How blacklists don’t work
Oh, how I love tossing an IP into multirbl.valli.org, a true one-stop-shop to instantly check “all the things.” But I also see a lot of people freak out when they see the results realizing, “My IP is blacklisted!!!”
At this point, I usually step away from my laptop, grab a cup of tea, listen to a clip of the ocean, and ask my sister to text me the story about a kid who knocked her glasses off in gym class resulting in a seemingly endless “Velma Moment.”
That’s because there’s just so many blacklists in existence, primarily because there are no requirements to start one. Anyone with a computer connected to the internet can create a public blacklist, and as a result, not all of them are useful or apply to the messages you send.
So it’s helpful to know that your recipient has to reference the blacklist for it to affect you. That means a Chinese blacklist like CASA probably won't be referenced by a recipient in the United States. And if you're not sending to Spanish-speaking/South American recipients, being listed by NoSolicitado likely won’t affect your deliverability either.
Beyond that, the recipient has to weigh the blacklist heavily to block a message. Most blacklists are implemented just as flags to put the email through more rigorous spam-filtering (in fact, most directly instruct you use them this way).
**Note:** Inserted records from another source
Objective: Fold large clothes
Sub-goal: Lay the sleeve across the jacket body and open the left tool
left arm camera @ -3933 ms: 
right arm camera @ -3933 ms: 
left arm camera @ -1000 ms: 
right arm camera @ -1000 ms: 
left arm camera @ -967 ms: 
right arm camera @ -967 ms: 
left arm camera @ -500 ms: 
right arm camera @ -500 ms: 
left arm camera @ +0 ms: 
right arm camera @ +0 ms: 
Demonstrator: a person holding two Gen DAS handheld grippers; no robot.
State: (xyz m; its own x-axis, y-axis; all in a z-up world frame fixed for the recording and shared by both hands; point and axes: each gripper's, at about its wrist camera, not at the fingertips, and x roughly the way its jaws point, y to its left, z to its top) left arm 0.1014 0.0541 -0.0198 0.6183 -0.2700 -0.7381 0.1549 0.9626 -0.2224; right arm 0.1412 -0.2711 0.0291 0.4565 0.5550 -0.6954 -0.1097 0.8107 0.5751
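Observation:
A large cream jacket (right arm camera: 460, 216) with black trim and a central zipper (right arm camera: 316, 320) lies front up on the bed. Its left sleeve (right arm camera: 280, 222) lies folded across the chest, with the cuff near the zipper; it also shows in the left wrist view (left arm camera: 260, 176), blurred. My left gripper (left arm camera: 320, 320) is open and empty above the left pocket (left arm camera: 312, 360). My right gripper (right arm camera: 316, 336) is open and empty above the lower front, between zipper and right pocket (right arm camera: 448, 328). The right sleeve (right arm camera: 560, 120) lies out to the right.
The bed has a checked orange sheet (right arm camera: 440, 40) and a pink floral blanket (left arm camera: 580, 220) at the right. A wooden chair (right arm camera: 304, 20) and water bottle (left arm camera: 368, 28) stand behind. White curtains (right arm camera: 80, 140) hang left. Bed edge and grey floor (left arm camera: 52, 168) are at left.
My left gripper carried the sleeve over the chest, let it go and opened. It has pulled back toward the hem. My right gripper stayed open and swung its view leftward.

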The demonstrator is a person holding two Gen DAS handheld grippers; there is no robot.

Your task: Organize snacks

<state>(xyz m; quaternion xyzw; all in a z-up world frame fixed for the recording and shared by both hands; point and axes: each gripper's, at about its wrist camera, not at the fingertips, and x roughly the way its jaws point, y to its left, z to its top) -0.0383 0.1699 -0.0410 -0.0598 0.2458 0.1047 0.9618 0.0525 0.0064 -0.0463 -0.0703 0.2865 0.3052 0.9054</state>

For example, SORBS tends to have a lot of listing activity, but often only a handful of private domains see deliverability issues because of it, which suggests that most people using SORBS take certain listings there with a grain of salt.
Also note that most blacklists list things automatically, and again most delist automatically after a short time. The more influential and reputable the blacklist, the more likely this is the case. It means that just because I see an IP listed now doesn't mean it was listed when my message was sent, nor does it mean that it’ll be listed during the next send. (Do you believe in g-g-ghost listings??)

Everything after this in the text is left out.